Senior Management—not Blake, but an older man with outrageous eyebrows—grows tired of waiting. “Just what do you think—”

“I have something to read!” Jones shouts. The man falls silent. He swallows again. “It's an old speech, but we have adapted it for modern times. The important thing is that it still holds true today. So
you,
” Jones says, his voice rising, as Senior Management starts to interject again, “are going to
sit there
and
listen
to it.”

He takes a breath. “
We hold these truths to be self-evident:
that all employees are created equal, that they are endowed with certain unalienable rights, that among these are dignity, respect, and the pursuit of a life outside of work.

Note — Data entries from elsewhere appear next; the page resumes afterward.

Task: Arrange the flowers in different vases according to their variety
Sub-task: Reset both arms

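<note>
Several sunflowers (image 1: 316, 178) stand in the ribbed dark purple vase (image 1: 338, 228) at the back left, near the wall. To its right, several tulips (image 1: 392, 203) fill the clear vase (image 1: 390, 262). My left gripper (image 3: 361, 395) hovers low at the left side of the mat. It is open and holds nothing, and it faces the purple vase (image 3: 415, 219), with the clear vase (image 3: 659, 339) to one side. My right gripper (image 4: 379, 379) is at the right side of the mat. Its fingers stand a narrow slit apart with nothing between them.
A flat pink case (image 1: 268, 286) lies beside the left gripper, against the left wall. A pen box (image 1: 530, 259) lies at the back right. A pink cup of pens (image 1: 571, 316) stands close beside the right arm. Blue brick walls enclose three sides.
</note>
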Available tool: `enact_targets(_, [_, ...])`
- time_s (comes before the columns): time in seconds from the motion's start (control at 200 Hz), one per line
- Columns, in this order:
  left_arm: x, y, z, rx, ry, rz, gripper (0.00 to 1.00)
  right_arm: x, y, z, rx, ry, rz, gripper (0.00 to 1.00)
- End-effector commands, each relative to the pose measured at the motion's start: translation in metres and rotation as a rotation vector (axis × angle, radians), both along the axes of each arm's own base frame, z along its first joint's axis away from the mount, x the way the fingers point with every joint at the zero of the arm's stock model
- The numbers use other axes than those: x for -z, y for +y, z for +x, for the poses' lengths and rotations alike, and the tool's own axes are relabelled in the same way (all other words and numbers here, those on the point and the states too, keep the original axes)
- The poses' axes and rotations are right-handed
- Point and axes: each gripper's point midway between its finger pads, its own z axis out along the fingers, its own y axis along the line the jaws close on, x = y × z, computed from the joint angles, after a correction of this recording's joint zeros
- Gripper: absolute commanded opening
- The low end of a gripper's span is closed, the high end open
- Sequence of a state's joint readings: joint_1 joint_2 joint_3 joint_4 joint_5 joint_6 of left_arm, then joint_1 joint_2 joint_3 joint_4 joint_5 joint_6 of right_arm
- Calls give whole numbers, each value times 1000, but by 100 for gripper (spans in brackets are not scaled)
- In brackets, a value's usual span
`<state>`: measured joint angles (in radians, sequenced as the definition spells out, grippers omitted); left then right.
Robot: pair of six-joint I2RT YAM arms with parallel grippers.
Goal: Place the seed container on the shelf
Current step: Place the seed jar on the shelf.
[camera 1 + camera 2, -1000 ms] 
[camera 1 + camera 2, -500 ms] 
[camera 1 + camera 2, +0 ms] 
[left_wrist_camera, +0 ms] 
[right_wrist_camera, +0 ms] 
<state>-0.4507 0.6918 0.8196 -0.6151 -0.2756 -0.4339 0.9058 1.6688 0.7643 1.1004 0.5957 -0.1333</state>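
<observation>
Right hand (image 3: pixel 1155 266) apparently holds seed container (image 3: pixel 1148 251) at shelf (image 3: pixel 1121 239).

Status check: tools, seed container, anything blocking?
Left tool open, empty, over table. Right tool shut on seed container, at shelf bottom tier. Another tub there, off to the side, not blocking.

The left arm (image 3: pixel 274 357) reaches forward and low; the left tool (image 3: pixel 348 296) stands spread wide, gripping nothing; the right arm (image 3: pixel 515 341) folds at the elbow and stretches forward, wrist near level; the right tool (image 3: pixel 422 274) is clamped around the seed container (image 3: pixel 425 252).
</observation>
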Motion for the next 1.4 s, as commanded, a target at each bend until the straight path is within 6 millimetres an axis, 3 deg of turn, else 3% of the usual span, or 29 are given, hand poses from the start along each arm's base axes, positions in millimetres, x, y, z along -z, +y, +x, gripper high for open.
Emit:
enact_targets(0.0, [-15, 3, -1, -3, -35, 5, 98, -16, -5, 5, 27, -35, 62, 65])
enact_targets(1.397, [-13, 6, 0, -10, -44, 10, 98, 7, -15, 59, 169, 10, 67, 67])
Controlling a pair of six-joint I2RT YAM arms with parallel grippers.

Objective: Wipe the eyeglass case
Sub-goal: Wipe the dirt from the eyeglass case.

“That whenever any company becomes destructive of these ends, it is the right of the employees to alter or to abolish it, and to institute new management, laying its foundation on such principles as to effect their safety and happiness.

“Prudence will dictate that management should not be changed for light or transient causes; and accordingly all experience hath shown that employees are more disposed to suffer, while evils are sufferable, than to right themselves by abolishing the management to which they are
accustomed. But when a long train of abuses and degradations, pursuing invariably the same cost-cutting objectives, evinces a design to reduce them under absolute
despotism, it is their right, it is their duty, to throw off such management.

“We, therefore, the employees of Zephyr Holdings, solemnly declare that we are, and of right ought to be, free and independent; that we are absolved from all allegiance to Senior Management, and that all authority of Senior Management over us is totally dissolved.” There is a lot of shouting and executives trying to talk over the top of him by this point, so Jones decides to repeat it.
“Totally dissolved!”
he yells.

There is bedlam. Senior Management struggles to free itself from the grasping hands of the employees. It shouts about proper channels. The employees shout back. A lot of hostile feelings fly around the boardroom. Years' worth of anger pour out. “We're not human resources!” Freddy shouts, his face red. “We're
people
! You got that, now? Are you getting this?”

For a while, nobody in the monitoring room of level 13 speaks. Finally Mona breaks the silence, her voice small and hesitant. “What is he doing?”